WORK TO COMPLETE.
Quote word for word from the line holding "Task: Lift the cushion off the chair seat" to the last line below, including both, and omit any pictures.

RECORDED DATA.
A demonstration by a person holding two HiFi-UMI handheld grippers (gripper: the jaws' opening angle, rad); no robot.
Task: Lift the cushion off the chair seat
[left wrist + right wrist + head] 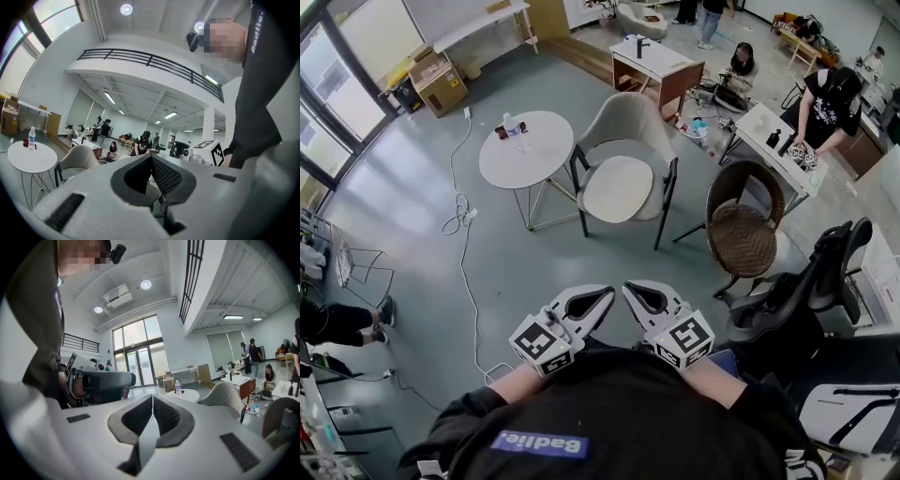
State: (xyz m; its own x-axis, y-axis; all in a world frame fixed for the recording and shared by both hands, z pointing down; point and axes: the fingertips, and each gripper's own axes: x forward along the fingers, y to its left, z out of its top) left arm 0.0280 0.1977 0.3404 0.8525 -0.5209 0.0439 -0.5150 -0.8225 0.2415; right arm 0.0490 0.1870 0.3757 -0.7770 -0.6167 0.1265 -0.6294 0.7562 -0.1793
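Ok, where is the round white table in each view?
Head view: round white table upper left of centre, beige chair on its right.
Left gripper view: table at the far left edge.
Right gripper view: table just right of centre.
Shared landmark: the water bottle standing on it.

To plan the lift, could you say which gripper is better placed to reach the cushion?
Right, narrowly: left gripper and right gripper are shut, empty, far from the cushion; the right's tip lies slightly nearer the chair.

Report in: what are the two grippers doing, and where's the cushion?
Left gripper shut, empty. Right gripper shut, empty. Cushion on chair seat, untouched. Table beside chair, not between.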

SOLUTION TO THE PROBLEM.
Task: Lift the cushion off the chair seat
[left wrist + right wrist + head] 
State: (xyz m; its own x-axis, y-axis; all in a world frame fixed for the recording and shared by both hands, z pointing down; point and axes: the fingertips, and each gripper's own axes: x forward along the fingers, y to its left, z out of its top) left arm 0.0280 0.1977 0.3404 0.8525 -0.5209 0.0439 -0.5150 -0.8225 0.2415; right arm 0.0490 0.1870 0.3757 -0.7770 -0.6167 0.1265 -0.6294 0.7562 -0.1793
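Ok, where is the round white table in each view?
Head view: round white table upper left of centre, beige chair on its right.
Left gripper view: table at the far left edge.
Right gripper view: table just right of centre.
Shared landmark: the water bottle standing on it.

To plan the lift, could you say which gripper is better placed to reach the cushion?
Right, narrowly: left gripper and right gripper are shut, empty, far from the cushion; the right's tip lies slightly nearer the chair.

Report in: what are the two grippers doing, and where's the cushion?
Left gripper shut, empty. Right gripper shut, empty. Cushion on chair seat, untouched. Table beside chair, not between.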

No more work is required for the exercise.